- [What you need to do] The expected answer holds every line from the first line of the data below through the line containing "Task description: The", exactly as written, and no other line.
++++ Provided entries
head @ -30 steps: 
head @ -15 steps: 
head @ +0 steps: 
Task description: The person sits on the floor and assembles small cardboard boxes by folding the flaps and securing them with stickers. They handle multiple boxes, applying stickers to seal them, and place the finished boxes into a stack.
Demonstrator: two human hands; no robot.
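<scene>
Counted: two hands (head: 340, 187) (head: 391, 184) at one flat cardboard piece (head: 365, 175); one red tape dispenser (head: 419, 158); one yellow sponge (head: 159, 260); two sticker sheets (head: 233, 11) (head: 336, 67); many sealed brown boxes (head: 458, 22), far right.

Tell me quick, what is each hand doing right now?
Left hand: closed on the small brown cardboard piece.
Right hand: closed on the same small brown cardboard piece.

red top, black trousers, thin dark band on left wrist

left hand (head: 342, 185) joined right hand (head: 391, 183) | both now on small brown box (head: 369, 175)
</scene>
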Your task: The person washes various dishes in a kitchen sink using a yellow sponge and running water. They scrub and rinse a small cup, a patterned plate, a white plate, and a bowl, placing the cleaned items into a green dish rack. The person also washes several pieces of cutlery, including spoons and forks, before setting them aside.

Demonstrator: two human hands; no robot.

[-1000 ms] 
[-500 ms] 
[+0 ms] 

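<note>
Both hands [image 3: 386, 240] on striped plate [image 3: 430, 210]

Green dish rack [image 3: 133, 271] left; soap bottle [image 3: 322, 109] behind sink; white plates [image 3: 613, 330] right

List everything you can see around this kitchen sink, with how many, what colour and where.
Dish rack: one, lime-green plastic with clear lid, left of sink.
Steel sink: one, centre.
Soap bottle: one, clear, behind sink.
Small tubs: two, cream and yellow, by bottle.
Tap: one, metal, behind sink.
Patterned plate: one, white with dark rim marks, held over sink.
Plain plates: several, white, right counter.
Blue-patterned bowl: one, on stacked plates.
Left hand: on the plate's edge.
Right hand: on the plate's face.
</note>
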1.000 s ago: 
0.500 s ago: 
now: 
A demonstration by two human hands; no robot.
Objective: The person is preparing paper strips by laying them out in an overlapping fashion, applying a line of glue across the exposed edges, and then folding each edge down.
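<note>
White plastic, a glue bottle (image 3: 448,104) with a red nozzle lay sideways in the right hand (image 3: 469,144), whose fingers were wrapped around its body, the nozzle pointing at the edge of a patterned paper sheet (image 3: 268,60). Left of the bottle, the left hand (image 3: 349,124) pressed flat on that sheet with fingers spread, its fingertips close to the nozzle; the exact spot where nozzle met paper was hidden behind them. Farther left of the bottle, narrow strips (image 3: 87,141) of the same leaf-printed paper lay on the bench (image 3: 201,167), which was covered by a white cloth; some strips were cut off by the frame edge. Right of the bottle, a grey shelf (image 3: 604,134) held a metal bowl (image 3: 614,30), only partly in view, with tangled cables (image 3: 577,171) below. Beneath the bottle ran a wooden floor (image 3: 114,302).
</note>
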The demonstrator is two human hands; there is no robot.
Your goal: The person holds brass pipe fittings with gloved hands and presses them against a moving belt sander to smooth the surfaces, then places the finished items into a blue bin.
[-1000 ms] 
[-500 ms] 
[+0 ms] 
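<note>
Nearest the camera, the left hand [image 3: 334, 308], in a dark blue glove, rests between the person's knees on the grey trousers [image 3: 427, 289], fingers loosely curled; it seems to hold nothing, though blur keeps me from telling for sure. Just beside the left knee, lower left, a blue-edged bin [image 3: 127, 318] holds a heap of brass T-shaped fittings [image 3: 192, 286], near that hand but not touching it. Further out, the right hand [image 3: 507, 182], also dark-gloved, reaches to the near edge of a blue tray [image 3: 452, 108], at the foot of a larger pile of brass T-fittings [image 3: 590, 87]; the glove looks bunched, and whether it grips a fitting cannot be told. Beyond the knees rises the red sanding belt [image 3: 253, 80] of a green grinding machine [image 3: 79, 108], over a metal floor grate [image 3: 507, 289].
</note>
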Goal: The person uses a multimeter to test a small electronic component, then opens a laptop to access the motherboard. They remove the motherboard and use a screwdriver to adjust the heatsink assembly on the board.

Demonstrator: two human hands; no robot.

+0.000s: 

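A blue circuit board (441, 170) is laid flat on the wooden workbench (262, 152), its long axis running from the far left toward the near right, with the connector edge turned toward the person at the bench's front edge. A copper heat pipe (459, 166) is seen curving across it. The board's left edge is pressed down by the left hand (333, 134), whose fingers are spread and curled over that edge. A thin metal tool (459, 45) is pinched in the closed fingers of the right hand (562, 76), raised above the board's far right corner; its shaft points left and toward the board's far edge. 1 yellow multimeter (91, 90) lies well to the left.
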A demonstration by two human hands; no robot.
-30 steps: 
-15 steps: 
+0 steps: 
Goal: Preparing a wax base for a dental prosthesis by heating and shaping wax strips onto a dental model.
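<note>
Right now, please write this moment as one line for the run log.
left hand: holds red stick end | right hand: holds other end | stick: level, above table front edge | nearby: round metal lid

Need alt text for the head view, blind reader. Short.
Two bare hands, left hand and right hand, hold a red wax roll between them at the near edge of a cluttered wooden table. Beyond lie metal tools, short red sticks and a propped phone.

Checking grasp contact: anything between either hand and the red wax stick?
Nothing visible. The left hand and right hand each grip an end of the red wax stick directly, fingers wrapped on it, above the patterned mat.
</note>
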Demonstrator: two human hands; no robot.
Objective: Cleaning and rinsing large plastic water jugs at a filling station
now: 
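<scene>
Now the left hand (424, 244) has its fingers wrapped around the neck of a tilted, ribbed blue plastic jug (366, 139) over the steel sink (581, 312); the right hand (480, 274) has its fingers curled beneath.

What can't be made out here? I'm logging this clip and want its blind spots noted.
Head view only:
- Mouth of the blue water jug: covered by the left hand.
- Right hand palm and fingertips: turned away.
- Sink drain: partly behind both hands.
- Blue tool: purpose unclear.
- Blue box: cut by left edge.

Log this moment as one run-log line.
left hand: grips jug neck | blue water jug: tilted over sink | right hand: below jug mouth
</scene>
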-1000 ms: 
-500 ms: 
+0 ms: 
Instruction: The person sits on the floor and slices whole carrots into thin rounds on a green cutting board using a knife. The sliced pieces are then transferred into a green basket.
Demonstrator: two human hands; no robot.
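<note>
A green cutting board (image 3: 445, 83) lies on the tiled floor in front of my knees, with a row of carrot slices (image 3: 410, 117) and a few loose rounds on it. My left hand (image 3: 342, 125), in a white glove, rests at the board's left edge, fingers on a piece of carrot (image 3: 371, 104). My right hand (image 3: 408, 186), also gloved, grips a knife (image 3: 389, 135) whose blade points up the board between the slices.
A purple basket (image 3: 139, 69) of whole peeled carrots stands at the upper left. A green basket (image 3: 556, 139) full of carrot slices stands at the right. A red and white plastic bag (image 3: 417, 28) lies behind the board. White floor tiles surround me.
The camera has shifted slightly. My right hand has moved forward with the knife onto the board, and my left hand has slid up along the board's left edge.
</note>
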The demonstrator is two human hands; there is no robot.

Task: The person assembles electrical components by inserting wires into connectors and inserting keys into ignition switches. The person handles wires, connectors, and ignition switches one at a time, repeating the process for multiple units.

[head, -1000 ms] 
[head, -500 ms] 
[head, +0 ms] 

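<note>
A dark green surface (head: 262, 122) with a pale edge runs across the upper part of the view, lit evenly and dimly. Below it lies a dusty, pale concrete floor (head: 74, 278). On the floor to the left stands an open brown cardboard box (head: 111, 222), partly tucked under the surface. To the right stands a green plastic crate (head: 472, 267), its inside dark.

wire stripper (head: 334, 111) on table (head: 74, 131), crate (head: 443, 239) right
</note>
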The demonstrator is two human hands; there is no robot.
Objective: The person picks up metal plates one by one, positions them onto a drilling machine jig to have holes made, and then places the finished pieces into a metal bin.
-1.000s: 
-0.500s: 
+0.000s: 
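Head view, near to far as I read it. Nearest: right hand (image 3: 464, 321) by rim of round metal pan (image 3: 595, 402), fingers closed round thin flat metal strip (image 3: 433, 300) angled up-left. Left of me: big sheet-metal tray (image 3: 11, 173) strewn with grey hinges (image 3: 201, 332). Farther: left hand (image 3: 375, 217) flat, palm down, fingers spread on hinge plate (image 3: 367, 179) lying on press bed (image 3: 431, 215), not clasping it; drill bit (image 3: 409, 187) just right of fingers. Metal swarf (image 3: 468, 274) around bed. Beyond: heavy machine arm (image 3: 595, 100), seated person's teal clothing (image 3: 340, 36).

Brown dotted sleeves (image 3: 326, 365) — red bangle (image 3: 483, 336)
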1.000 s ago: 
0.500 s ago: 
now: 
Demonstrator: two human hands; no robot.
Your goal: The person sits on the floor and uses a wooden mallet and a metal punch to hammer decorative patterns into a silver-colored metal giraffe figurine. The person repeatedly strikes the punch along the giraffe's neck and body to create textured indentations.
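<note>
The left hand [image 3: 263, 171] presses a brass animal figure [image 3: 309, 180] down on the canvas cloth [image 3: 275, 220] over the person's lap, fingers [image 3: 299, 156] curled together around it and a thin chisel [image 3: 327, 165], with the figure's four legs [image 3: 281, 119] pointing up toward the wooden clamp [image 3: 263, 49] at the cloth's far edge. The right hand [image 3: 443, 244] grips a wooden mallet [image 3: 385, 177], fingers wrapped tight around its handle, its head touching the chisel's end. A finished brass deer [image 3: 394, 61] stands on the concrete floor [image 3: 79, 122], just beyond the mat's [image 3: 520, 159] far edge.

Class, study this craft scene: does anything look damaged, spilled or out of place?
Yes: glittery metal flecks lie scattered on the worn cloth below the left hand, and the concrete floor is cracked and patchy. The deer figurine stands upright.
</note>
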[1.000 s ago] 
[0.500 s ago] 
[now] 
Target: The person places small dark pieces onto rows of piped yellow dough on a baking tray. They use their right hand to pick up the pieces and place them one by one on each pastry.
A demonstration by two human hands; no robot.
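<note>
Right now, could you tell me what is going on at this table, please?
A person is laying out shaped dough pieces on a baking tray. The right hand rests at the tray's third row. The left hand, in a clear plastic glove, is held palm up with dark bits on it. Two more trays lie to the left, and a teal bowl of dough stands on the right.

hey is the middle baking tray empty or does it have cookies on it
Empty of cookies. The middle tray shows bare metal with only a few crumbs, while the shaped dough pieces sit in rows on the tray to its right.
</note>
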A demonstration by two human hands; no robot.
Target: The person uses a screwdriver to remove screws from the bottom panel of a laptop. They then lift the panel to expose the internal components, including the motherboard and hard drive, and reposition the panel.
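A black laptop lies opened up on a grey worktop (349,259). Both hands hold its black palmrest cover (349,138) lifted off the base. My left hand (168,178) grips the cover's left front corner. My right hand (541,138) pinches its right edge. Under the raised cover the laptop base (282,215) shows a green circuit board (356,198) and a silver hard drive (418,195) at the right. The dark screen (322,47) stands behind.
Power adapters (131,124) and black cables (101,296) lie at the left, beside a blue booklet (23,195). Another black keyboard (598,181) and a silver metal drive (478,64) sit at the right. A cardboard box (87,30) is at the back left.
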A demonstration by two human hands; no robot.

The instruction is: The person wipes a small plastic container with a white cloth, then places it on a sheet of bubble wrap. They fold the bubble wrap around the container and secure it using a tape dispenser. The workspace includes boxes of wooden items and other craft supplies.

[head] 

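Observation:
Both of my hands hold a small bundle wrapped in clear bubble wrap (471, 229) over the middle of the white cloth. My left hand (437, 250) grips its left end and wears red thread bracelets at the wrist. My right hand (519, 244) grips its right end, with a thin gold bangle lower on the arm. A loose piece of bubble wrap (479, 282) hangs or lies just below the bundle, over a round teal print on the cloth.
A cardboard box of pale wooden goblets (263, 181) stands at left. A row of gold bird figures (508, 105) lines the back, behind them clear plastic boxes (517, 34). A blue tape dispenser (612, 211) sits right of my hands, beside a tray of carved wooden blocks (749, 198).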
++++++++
- [Worked solution]
head @ -30 steps: 
head @ -15 steps: 
head @ +0 steps: 
Task description: The person sits on the floor and assembles small cardboard boxes by folding the flaps and securing them with stickers. They handle multiple boxes, applying stickers to seal them, and place the finished boxes into a stack.

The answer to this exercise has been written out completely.